Prior to attending Burrell College, Gary worked with Teach for America, serving some of the most rural communities in the country. He taught and coached for six years before embarking on his journey to become a doctor. During his time as a medical student, he has volunteered countless hours of his time to outreach and community engagement efforts. As a second year, he earned the Touch Award, for achieving over 100 hours of volunteering.

De Leon advises his fellow classmates to reflect on the type of physician they would like to be. “Emulate those preceptor physicians who are great at building relationships, reassuring patients, and go the extra mile to keep a great practice,” says De Leon. “Steal their tricks, their lessons, their ways of delivering tough as well as happy news. Be willing to stay the few extra minutes to learn a technique, procedure, or listen to a patient’s story.”

Gary would like to thank all the preceptors who have shown him how to be a competent physician. “I would especially like to thank Dr. Rosen, who taught me how to deal with delivering tough news, who sings to his patients when a good song is on and celebrates with them after surgeries and births of their new babies,” says De Leon. “I would like to thank Dr. Armendariz who taught me how to build rapport with patients, laugh alongside them, and help lead patients to goals in medicine. As well as Dr. Provencio, who taught me to believe in myself, how to build a strong team staff relationship, and to reach for big dreams. Lastly, to Dr. Assi who always challenged the El Paso hub to be better and reflect on the type of physicians we should be. We are very blessed as a school to have such great examples to learn from as physicians.”

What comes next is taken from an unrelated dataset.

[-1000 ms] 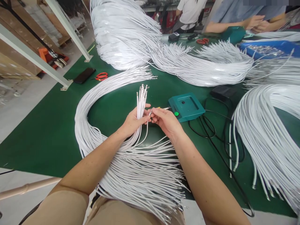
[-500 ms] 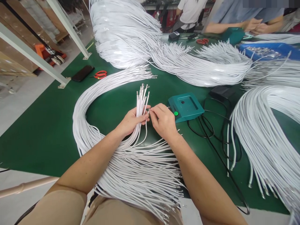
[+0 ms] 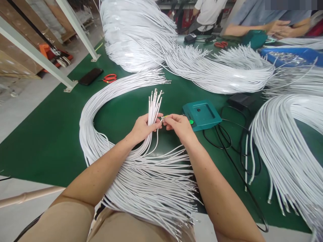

Founded in 2002, the GHHS has grown in impact to become a key component of medical school and residency training program cultures throughout the U.S. Inspiration for GHHS came from medical educators and residency program directors who expressed a need for a way to identify applicants for residency training programs with remarkable clinical and relational skills. Nationwide, the Gold Humanism Honor Society has over 30,000 representatives in training and practice.